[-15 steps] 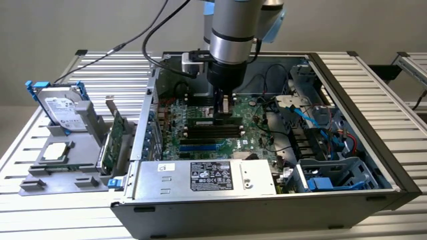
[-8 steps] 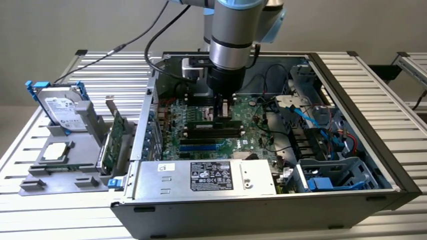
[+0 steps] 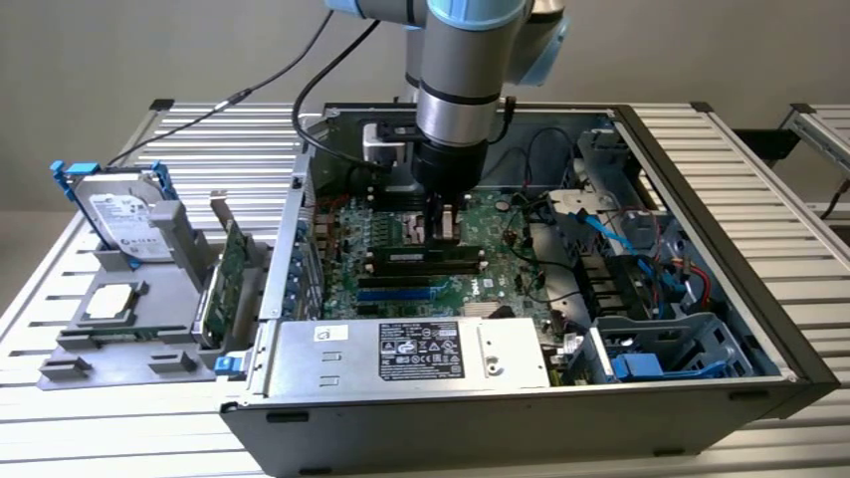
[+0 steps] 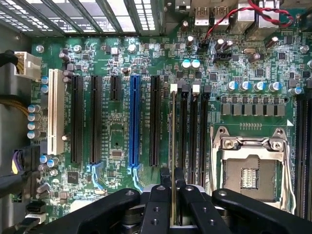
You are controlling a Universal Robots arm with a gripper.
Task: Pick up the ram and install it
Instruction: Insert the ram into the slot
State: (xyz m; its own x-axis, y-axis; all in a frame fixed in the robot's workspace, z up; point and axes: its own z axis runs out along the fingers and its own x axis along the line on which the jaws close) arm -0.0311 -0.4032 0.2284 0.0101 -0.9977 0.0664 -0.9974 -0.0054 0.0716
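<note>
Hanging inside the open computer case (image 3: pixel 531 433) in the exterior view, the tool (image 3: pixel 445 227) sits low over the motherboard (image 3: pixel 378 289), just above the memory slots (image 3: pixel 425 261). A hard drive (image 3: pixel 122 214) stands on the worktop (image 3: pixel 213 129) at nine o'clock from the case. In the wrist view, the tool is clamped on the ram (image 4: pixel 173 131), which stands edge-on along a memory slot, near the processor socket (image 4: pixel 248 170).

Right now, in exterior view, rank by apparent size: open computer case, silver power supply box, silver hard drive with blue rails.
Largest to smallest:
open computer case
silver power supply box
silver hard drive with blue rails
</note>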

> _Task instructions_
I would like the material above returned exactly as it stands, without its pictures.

> _Answer to the problem_
[-15 steps] 
[-8 steps] 
[+0 steps] 
[+0 steps] 
You are controlling a Universal Robots arm with a gripper.
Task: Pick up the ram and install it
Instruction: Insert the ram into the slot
State: (xyz m; its own x-axis, y-axis; all in a frame fixed in the robot's workspace, z up; point and axes: its own z axis runs out along the fingers and its own x axis along the line on which the jaws close) arm -0.0311 -0.4032 0.2284 0.0101 -0.9977 0.0664 -0.9974 -0.0054 0.0716
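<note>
Hanging inside the open computer case (image 3: pixel 531 433) in the exterior view, the tool (image 3: pixel 445 227) sits low over the motherboard (image 3: pixel 378 289), just above the memory slots (image 3: pixel 425 261). A hard drive (image 3: pixel 122 214) stands on the worktop (image 3: pixel 213 129) at nine o'clock from the case. In the wrist view, the tool is clamped on the ram (image 4: pixel 173 131), which stands edge-on along a memory slot, near the processor socket (image 4: pixel 248 170).

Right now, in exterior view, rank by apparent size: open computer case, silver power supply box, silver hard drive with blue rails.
Largest to smallest:
open computer case
silver power supply box
silver hard drive with blue rails
</note>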

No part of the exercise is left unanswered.